**ABOUT THIS TASK**
Retype every line of the data, keeping each word exactly.

**RECORDED INFORMATION**
#####

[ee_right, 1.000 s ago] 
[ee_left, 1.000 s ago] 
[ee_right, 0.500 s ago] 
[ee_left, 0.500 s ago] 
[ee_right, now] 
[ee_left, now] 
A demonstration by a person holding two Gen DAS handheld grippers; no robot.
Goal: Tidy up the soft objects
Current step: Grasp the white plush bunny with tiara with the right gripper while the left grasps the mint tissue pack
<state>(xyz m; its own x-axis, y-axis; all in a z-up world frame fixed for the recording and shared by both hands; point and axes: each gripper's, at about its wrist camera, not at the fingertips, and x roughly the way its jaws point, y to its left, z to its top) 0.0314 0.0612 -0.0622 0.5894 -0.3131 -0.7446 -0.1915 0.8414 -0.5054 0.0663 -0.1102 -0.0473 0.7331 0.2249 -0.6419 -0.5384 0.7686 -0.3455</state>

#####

**YOUR RESPONSE**
[ee_right, 1.000 s ago] 
[ee_left, 1.000 s ago] 
[ee_right, 0.500 s ago] 
[ee_left, 0.500 s ago] 
[ee_right, now] 
[ee_left, now] 
A demonstration by a person holding two Gen DAS handheld grippers; no robot.
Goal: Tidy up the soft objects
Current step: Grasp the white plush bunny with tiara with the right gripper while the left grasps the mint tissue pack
<state>(xyz m; its own x-axis, y-axis; all in a z-up world frame fixed for the recording and shared by both hands; point and axes: each gripper's, at about its wrist camera, not at the fingertips, and x roughly the way its jaws point, y to its left, z to its top) 0.0314 0.0612 -0.0622 0.5894 -0.3131 -0.7446 -0.1915 0.8414 -0.5054 0.0663 -0.1102 -0.0473 0.7331 0.2249 -0.6419 -0.5384 0.7686 -0.3455</state>

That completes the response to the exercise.